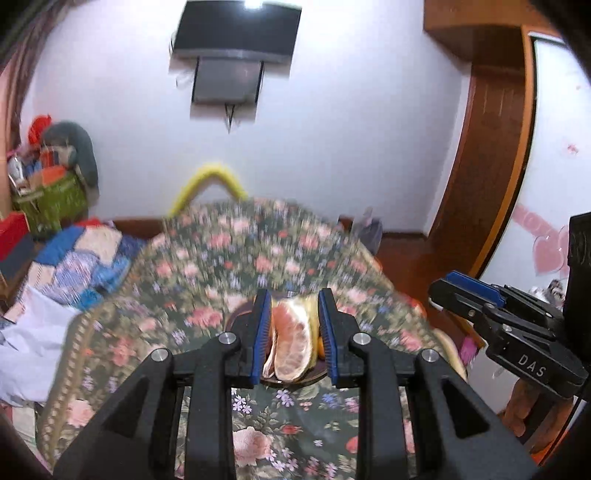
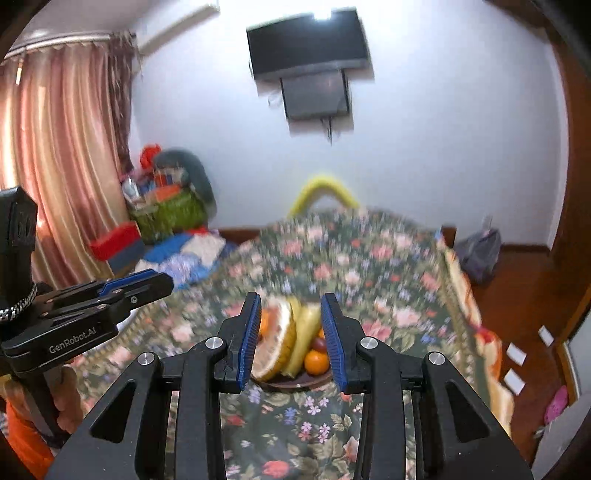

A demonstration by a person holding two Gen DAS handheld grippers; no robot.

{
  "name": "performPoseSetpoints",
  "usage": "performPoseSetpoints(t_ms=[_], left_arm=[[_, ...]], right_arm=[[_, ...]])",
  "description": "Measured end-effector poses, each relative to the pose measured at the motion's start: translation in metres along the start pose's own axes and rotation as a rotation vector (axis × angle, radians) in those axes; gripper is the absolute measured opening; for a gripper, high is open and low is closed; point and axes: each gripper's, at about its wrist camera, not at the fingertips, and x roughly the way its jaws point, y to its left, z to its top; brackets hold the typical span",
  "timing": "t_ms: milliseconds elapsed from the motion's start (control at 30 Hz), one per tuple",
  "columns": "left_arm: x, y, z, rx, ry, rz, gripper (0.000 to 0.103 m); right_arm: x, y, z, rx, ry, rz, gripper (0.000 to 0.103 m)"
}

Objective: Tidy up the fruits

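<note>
A dark plate (image 2: 295,382) of fruit sits on a floral bedspread (image 2: 369,266). It holds a pomelo piece (image 2: 275,343) with pink flesh (image 1: 291,343), bananas (image 2: 304,332), an orange (image 2: 317,362) and a dark red fruit (image 2: 319,345). My left gripper (image 1: 293,332) is open, its blue pads framing the pomelo from above. My right gripper (image 2: 291,336) is open above the plate, holding nothing. Each gripper shows in the other's view, the right one (image 1: 469,291) and the left one (image 2: 129,288).
The bed fills the middle. A patchwork blanket (image 1: 77,258) and a green basket of clutter (image 1: 51,199) lie at the left. A wooden door frame (image 1: 491,147) and wood floor are at the right. A TV (image 1: 236,33) hangs on the far wall.
</note>
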Motion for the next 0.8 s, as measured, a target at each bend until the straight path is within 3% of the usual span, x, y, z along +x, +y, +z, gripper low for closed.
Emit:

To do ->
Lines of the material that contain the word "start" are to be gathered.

The answer ->
  "description": "Measured end-effector poses, each relative to the pose measured at the motion's start: translation in metres along the start pose's own axes and rotation as a rotation vector (axis × angle, radians) in those axes; gripper is the absolute measured opening; for a gripper, high is open and low is closed; point and axes: each gripper's, at about its wrist camera, not at the fingertips, and x roughly the way its jaws point, y to its left, z to its top; brackets hold the typical span",
  "timing": "t_ms: milliseconds elapsed from the motion's start (control at 30 Hz), one per tuple",

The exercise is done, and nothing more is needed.